Abstract

Discoid lupus erythematosus (DLE), a type of chronic cutaneous lupus erythematosus, is an important cause of scarring alopecia. The incidence of DLE is higher among women than men, and it tends to occur most commonly in the fifth decade of life. It is an autoimmune condition triggered by environmental stressors in individuals with an unknown underlying genetic predisposition. Environmental stressors implicated in this condition include ultraviolet irradiation, hormones, medications, infections, and cigarette smoking. The characteristic erythematous, scaly plaques frequently appear first on the scalp and may be misdiagnosed as alopecia areata, lichen planopilaris, or pseudopelade of Brocq. Scalp trichoscopy can be helpful to identify the characteristic features of scalp DLE: loss of follicular orifices, follicular keratotic plugs, large yellow dots, and thick arborizing vessels.

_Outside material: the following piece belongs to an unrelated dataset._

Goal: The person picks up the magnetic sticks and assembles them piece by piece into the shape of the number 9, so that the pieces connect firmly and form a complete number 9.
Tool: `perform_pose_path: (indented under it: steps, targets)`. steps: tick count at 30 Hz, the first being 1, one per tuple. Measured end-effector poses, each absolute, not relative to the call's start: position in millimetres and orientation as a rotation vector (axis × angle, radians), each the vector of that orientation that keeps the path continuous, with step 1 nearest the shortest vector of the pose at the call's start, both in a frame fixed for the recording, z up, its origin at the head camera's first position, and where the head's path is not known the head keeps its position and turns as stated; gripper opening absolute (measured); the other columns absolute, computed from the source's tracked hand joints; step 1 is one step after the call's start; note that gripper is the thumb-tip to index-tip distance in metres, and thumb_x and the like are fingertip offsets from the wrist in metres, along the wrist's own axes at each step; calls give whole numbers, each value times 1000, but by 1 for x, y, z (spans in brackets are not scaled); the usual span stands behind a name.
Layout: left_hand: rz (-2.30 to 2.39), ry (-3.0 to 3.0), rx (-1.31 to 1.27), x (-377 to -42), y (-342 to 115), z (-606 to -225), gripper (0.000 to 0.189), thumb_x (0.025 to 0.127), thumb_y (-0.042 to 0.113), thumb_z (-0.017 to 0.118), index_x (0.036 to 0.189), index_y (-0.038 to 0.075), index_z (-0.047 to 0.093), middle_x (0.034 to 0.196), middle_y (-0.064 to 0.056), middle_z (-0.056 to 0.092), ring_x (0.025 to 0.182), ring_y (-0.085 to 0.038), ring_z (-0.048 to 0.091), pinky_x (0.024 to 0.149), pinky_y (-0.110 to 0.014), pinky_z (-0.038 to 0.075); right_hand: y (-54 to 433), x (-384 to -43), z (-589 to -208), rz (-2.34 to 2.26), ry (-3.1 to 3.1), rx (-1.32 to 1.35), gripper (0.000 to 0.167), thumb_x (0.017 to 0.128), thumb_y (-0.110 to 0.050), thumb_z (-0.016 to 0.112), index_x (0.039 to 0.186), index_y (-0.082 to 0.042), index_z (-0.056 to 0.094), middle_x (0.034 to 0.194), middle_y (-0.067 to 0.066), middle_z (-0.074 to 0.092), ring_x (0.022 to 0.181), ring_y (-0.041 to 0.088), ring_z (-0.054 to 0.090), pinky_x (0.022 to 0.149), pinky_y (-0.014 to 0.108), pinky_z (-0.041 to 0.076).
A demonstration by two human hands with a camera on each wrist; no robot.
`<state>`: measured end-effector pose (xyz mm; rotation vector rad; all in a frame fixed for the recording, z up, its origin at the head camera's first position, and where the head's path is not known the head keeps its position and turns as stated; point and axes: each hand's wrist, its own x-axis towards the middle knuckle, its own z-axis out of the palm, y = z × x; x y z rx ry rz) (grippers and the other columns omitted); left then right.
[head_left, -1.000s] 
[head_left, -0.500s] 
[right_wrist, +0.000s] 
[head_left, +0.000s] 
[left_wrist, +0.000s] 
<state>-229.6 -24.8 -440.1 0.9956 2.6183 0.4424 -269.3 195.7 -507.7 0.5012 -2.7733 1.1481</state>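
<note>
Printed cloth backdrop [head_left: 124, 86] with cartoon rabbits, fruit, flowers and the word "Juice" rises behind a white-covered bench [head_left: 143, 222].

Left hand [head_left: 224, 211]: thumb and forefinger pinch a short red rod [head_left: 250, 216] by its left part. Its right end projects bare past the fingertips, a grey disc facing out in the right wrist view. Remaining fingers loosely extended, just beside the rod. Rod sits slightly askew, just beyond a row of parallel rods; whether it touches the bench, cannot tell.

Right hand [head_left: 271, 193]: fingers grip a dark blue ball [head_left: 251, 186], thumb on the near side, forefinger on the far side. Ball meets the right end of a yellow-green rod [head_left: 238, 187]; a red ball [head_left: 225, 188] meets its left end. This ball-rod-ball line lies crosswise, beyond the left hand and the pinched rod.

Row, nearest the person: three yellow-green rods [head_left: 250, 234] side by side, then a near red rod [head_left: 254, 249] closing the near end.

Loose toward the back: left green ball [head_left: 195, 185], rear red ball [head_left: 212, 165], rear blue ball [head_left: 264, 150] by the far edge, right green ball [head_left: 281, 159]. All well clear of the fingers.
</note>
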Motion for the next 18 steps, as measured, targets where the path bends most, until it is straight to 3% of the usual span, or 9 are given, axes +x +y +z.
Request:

Biopsy of scalp lesions is important to differentiate among various causes of inflammatory alopecia, and direct immunofluorescence can be helpful to confirm the diagnosis. Treatment involves removal of environmental triggers and a tiered therapeutic approach. First-line therapies include high-potency topical steroids and topical calcineurin inhibitors. Patients who fail topical treatments can be treated with an antimalarial medication as first-line systemic treatment. Some evidence supports the use of oral retinoids or methotrexate for refractory cases. There are no biologic agents approved for the treatment of DLE, but case reports indicate that antiinterferon-α monoclonal antibodies may be effective. Identification of alopecia caused by DLE is important because untreated lesions may rarely progress to malignancy.